## REQUIRED WORK:
Starting at the line with "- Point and", retype every line through the end of the listing exactly as written, and nothing before it.

════════════════

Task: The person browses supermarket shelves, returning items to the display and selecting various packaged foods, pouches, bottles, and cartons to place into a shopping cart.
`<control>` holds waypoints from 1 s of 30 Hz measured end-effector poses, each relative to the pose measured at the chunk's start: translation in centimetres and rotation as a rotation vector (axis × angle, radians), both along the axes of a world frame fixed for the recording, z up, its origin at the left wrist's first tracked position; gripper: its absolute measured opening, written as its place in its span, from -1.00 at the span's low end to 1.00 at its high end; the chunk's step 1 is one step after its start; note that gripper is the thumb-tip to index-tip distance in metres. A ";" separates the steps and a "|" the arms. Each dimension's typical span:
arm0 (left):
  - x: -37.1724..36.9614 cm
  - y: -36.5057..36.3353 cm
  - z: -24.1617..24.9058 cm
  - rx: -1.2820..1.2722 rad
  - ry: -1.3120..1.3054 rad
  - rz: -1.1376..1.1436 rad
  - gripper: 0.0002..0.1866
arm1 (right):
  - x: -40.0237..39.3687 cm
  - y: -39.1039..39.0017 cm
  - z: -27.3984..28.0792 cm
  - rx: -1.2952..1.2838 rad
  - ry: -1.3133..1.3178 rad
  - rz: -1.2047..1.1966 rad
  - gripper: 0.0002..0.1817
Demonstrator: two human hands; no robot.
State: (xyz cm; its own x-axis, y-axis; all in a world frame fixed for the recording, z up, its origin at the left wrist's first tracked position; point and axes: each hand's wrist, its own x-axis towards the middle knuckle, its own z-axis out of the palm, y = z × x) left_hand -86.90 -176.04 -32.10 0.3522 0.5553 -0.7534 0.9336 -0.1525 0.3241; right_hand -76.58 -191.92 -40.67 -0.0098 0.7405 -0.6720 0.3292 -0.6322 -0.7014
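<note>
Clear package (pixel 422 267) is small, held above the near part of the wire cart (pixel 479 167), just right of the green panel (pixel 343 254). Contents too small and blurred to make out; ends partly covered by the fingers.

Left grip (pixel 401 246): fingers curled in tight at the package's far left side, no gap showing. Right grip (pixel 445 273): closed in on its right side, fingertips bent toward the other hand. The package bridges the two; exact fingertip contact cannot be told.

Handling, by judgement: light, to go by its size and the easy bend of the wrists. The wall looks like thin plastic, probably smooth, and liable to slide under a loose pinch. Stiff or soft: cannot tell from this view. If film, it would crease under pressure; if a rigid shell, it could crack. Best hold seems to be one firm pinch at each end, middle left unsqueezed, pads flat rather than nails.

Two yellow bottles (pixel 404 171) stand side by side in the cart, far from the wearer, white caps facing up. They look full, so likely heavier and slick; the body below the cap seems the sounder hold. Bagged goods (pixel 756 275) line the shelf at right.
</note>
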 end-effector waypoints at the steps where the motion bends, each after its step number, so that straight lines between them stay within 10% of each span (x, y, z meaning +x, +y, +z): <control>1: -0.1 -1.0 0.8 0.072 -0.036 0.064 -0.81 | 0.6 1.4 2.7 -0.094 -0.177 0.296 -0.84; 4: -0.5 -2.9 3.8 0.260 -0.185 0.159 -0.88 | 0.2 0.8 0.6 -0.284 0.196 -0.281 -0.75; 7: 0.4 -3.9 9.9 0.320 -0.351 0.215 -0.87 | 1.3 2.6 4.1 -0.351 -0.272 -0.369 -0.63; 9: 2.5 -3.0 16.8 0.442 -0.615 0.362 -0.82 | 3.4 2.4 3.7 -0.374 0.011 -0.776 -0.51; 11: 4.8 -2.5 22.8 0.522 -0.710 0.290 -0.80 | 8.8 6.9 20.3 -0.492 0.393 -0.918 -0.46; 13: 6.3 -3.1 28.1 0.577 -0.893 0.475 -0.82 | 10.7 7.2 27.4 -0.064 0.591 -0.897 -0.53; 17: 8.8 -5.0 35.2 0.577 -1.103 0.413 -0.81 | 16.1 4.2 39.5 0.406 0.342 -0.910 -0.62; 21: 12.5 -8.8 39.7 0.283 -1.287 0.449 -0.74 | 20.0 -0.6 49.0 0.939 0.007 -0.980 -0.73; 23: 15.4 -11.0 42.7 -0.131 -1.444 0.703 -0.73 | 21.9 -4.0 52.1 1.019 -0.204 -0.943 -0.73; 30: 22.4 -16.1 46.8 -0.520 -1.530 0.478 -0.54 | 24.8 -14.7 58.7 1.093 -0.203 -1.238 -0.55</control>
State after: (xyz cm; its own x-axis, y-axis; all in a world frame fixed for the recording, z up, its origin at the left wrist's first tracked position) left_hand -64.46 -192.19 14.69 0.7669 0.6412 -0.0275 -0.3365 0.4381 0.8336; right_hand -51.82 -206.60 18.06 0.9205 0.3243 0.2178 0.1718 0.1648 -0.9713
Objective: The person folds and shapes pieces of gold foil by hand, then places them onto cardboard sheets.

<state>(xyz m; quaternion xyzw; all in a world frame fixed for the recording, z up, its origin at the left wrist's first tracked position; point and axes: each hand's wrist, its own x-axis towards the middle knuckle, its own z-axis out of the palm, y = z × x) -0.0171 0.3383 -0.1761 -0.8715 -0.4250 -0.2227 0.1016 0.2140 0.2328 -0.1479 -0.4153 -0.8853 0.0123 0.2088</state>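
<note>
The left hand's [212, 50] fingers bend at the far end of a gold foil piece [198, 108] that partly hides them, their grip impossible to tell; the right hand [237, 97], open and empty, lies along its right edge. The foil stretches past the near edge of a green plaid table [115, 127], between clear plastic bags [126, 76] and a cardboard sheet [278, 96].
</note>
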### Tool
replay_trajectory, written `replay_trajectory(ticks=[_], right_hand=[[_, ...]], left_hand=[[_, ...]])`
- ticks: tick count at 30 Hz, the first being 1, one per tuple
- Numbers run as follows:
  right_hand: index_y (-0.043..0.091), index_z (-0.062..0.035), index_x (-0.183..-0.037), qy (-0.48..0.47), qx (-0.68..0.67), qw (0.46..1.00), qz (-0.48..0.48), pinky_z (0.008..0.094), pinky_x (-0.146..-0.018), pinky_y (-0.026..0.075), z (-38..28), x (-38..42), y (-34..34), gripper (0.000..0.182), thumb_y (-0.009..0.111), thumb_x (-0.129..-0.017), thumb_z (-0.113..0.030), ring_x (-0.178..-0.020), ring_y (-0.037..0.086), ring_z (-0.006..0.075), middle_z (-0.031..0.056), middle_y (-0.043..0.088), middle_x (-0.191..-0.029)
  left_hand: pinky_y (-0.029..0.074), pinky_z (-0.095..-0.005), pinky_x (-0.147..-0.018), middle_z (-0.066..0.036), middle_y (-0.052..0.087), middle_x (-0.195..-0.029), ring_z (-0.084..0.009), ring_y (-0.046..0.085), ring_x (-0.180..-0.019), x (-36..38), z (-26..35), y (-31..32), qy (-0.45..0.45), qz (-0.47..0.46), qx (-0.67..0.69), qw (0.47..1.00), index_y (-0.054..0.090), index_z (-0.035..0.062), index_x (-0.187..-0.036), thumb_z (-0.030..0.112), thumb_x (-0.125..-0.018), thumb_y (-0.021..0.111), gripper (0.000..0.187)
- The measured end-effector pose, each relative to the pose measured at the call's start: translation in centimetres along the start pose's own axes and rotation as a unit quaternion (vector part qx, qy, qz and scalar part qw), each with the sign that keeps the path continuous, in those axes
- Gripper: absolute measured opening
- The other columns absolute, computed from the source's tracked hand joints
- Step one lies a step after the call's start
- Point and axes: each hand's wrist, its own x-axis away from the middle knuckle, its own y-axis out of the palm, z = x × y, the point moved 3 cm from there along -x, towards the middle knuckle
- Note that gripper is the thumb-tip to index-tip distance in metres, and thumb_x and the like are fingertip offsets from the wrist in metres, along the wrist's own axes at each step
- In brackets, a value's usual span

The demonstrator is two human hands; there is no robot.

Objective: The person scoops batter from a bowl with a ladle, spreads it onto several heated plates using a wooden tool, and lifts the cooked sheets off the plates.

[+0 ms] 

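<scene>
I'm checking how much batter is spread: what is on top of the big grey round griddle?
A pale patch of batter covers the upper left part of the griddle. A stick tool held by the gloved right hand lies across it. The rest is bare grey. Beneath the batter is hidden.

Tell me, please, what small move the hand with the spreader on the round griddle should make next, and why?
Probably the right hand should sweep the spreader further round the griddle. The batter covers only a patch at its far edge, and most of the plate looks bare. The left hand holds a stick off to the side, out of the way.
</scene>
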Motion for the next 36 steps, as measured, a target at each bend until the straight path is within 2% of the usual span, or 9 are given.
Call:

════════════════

## RESPONSE FOR THIS EXERCISE:
- Point and axes: each hand's wrist, its own x-axis away from the middle knuckle, its own y-axis out of the palm, z = x × y, the point moved 3 cm from there along -x, towards the middle knuckle
- Note that gripper is the thumb-tip to index-tip distance in metres, and thumb_x and the like are fingertip offsets from the wrist in metres, along the wrist's own axes at each step
- In brackets, a value's usual span

The demonstrator is two human hands; there is no robot.

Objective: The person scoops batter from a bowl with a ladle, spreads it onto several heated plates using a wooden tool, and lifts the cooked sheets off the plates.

[+0 ms] 

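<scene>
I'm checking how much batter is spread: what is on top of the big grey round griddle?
A pale patch of batter covers the upper left part of the griddle. A stick tool held by the gloved right hand lies across it. The rest is bare grey. Beneath the batter is hidden.

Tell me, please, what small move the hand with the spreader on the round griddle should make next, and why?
Probably the right hand should sweep the spreader further round the griddle. The batter covers only a patch at its far edge, and most of the plate looks bare. The left hand holds a stick off to the side, out of the way.
</scene>
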Motion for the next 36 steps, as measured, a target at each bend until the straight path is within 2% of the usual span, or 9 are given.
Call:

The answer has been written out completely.